• **WORK INSTRUCTION**:
Repeat the data word for word and skip the pictures.

• **MATERIAL FOR THE TASK**:
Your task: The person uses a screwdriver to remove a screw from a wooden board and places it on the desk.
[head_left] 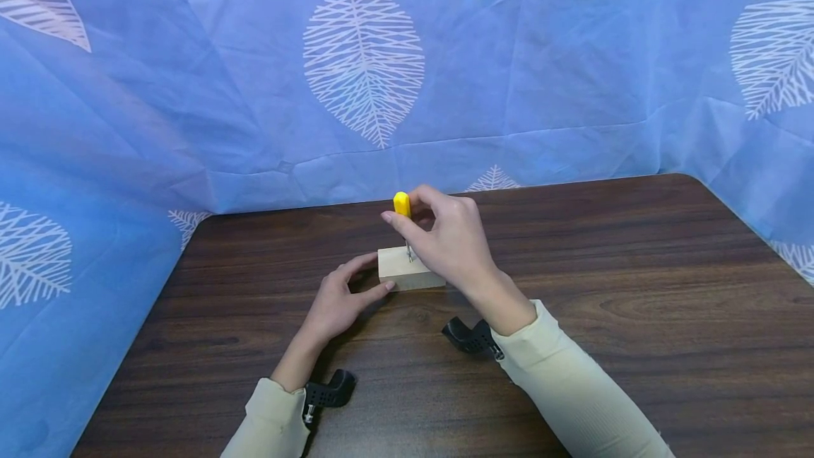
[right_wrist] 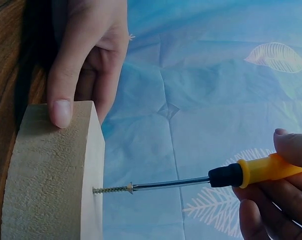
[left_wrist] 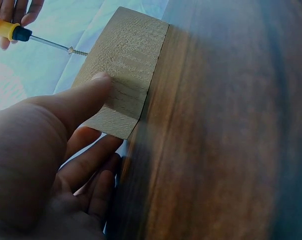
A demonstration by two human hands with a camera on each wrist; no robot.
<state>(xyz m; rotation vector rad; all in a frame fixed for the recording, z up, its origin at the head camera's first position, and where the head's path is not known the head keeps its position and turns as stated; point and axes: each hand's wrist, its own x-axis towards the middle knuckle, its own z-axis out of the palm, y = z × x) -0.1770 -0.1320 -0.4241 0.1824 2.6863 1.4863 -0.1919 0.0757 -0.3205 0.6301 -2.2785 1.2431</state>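
Note:
A pale wooden block (head_left: pixel 407 276) lies on the table, and a screw (right_wrist: pixel 111 189) stands partly sunk in its top face. My left hand (head_left: pixel 337 302) grips the block's left end, thumb on the near side and fingers round the back. The right hand (head_left: pixel 454 235) pinches the yellow handle of a screwdriver (right_wrist: pixel 260 171) between thumb and fingers. Its metal shaft points down, with the tip meeting the screw head in both wrist views. Much of the block's right part is hidden behind my right hand in the head view.
The dark wood-grain table (head_left: pixel 623 288) reaches back to a blue curtain (head_left: pixel 242 76) with white leaf prints. Black wrist-worn mounts (head_left: pixel 332 389) stick out from both cream sleeves, low over the tabletop.

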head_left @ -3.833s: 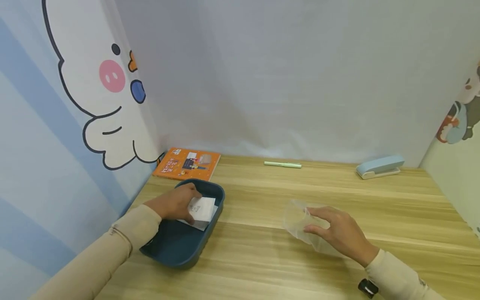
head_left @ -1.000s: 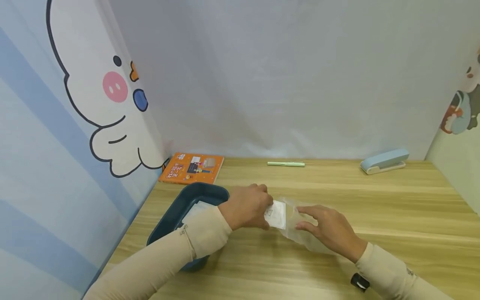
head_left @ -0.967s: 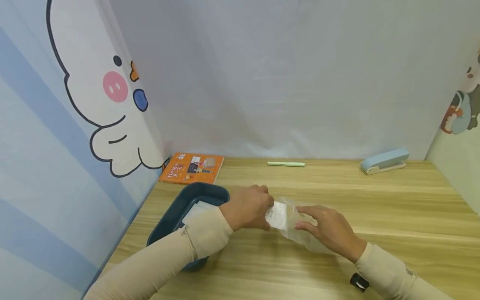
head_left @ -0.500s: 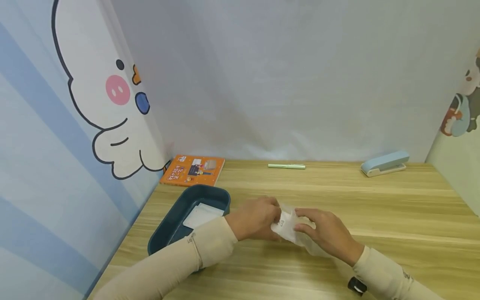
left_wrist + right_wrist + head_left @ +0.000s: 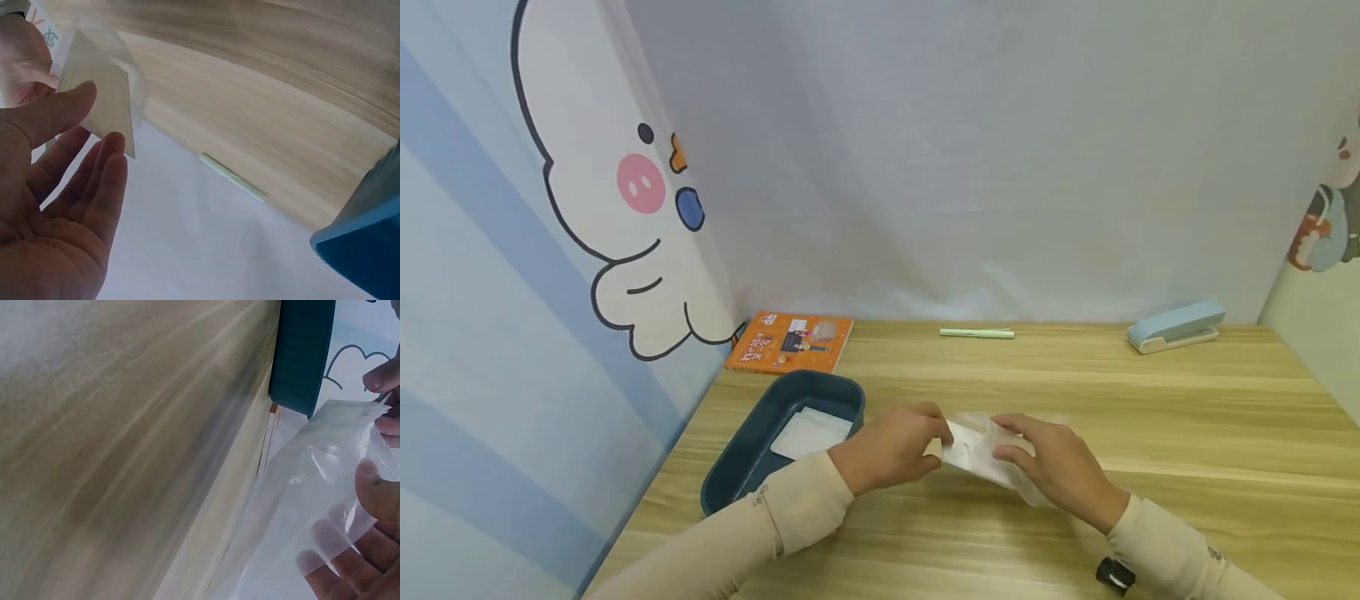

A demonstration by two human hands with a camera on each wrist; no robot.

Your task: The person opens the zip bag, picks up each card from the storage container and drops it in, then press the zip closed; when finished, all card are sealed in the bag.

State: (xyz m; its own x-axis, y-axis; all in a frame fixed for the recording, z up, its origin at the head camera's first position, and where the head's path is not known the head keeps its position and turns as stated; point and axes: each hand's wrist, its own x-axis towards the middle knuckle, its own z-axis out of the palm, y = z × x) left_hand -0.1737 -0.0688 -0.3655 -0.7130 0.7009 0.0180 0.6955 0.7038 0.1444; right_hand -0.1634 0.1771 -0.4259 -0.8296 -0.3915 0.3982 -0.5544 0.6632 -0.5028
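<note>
My left hand (image 5: 891,450) pinches a flat white square packet (image 5: 961,450) with a small printed mark, thumb on one face and fingers at the other in the left wrist view. Its far part sits inside a clear plastic bag (image 5: 312,469), seen through the film. My right hand (image 5: 1067,467) holds the bag by its mouth, the thumb at the rim and fingertips behind the film in the right wrist view. To the left stands a dark blue tray (image 5: 730,467) with more white packets (image 5: 811,432) lying in it, partly hidden by my left forearm.
An orange book (image 5: 790,343) lies behind the tray against the left wall. Along the back of the wooden table are a pale green pen (image 5: 977,333) and, at the right, a light blue stapler (image 5: 1176,325). A grey cloth backdrop rises behind them.
My left hand took a packet out of the tray, carried it right to the bag and slid it into the mouth. The right hand stays nearly in place, holding the bag.
</note>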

• **REPLY TO THE TASK**:
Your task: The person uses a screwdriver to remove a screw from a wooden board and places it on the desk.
[head_left] 
[right_wrist] 
[left_wrist] 
A demonstration by two human hands with a camera on each wrist; no robot.
<state>(xyz m; rotation vector rad; all in a frame fixed for the recording, z up, its origin at the head camera's first position, and where the head's path is not known the head keeps its position and turns as stated; point and axes: each hand's wrist, its own x-axis towards the middle knuckle, its own z-axis out of the palm, y = z × x) -0.1770 -0.1320 -0.4241 0.1824 2.6863 1.4863 -0.1919 0.0757 -0.3205 0.6301 -2.2785 1.2431</state>
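Note:
A pale wooden block (head_left: pixel 407 276) lies on the table, and a screw (right_wrist: pixel 111 189) stands partly sunk in its top face. My left hand (head_left: pixel 337 302) grips the block's left end, thumb on the near side and fingers round the back. The right hand (head_left: pixel 454 235) pinches the yellow handle of a screwdriver (right_wrist: pixel 260 171) between thumb and fingers. Its metal shaft points down, with the tip meeting the screw head in both wrist views. Much of the block's right part is hidden behind my right hand in the head view.
The dark wood-grain table (head_left: pixel 623 288) reaches back to a blue curtain (head_left: pixel 242 76) with white leaf prints. Black wrist-worn mounts (head_left: pixel 332 389) stick out from both cream sleeves, low over the tabletop.
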
head_left @ -3.833s: 
head_left @ -1.000s: 
head_left @ -0.967s: 
head_left @ -0.500s: 
left_wrist + right_wrist + head_left @ +0.000s: 

A demonstration by two human hands with a camera on each wrist; no robot.

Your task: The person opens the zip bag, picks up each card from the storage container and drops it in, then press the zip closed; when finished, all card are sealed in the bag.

State: (xyz m; its own x-axis, y-axis; all in a frame fixed for the recording, z up, its origin at the head camera's first position, and where the head's path is not known the head keeps its position and turns as stated; point and axes: each hand's wrist, its own x-axis towards the middle knuckle, its own z-axis out of the palm, y = z × x) left_hand -0.1737 -0.0688 -0.3655 -0.7130 0.7009 0.0180 0.6955 0.7038 0.1444; right_hand -0.1634 0.1771 -0.4259 -0.8296 -0.3915 0.3982 -0.5544 0.6632 -0.5028
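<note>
My left hand (image 5: 891,450) pinches a flat white square packet (image 5: 961,450) with a small printed mark, thumb on one face and fingers at the other in the left wrist view. Its far part sits inside a clear plastic bag (image 5: 312,469), seen through the film. My right hand (image 5: 1067,467) holds the bag by its mouth, the thumb at the rim and fingertips behind the film in the right wrist view. To the left stands a dark blue tray (image 5: 730,467) with more white packets (image 5: 811,432) lying in it, partly hidden by my left forearm.
An orange book (image 5: 790,343) lies behind the tray against the left wall. Along the back of the wooden table are a pale green pen (image 5: 977,333) and, at the right, a light blue stapler (image 5: 1176,325). A grey cloth backdrop rises behind them.
My left hand took a packet out of the tray, carried it right to the bag and slid it into the mouth. The right hand stays nearly in place, holding the bag.
</note>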

The exercise is done, with nothing left to add.